- WHAT IS BEING ASKED -
Print the listing below exactly, images excluded.

- SUPPLIED MATERIAL -

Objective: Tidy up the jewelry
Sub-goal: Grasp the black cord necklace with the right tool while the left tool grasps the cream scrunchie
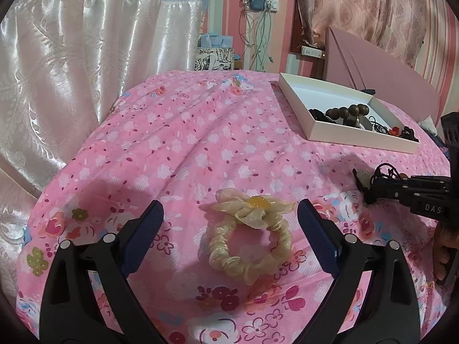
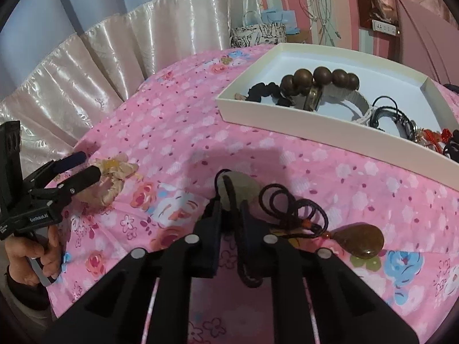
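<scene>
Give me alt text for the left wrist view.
The open left gripper straddles a cream flower scrunchie on the pink floral cloth. A white tray of jewelry sits back right; the right gripper is at the right edge.

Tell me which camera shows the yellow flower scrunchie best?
The left wrist view: the scrunchie lies whole and close between the open left tool fingers. In the right wrist view it is small, far left, partly hidden behind that tool.

Tray's [image 2: 275,120] right end cut off
</scene>
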`<control>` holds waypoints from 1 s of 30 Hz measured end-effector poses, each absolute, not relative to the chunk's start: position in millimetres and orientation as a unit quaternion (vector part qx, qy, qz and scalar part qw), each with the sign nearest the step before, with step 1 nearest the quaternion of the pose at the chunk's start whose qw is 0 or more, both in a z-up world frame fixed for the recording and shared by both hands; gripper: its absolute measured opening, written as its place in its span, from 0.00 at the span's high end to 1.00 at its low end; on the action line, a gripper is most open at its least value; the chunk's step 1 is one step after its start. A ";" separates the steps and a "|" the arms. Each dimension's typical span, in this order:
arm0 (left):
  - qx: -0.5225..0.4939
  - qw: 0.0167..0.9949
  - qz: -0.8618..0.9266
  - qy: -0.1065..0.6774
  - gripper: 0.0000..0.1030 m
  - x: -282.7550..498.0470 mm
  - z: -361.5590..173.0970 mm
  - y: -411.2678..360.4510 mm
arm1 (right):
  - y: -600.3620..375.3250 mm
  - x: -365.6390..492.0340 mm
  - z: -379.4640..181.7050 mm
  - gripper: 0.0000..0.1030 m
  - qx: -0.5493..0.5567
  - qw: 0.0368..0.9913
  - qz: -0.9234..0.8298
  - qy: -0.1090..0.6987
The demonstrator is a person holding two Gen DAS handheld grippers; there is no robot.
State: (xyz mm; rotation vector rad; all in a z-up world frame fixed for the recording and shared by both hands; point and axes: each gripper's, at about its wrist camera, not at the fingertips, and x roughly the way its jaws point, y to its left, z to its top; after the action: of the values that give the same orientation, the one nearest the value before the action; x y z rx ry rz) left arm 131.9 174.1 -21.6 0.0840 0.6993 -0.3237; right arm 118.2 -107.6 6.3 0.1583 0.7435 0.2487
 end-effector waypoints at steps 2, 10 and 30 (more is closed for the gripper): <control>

- THE ANSWER -
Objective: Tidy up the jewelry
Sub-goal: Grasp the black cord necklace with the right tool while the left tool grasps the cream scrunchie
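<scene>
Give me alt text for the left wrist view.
The open left gripper straddles a cream flower scrunchie on the pink floral cloth. A white tray of jewelry sits back right; the right gripper is at the right edge.

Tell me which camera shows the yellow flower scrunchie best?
The left wrist view: the scrunchie lies whole and close between the open left tool fingers. In the right wrist view it is small, far left, partly hidden behind that tool.

Tray's [image 2: 275,120] right end cut off
</scene>
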`<control>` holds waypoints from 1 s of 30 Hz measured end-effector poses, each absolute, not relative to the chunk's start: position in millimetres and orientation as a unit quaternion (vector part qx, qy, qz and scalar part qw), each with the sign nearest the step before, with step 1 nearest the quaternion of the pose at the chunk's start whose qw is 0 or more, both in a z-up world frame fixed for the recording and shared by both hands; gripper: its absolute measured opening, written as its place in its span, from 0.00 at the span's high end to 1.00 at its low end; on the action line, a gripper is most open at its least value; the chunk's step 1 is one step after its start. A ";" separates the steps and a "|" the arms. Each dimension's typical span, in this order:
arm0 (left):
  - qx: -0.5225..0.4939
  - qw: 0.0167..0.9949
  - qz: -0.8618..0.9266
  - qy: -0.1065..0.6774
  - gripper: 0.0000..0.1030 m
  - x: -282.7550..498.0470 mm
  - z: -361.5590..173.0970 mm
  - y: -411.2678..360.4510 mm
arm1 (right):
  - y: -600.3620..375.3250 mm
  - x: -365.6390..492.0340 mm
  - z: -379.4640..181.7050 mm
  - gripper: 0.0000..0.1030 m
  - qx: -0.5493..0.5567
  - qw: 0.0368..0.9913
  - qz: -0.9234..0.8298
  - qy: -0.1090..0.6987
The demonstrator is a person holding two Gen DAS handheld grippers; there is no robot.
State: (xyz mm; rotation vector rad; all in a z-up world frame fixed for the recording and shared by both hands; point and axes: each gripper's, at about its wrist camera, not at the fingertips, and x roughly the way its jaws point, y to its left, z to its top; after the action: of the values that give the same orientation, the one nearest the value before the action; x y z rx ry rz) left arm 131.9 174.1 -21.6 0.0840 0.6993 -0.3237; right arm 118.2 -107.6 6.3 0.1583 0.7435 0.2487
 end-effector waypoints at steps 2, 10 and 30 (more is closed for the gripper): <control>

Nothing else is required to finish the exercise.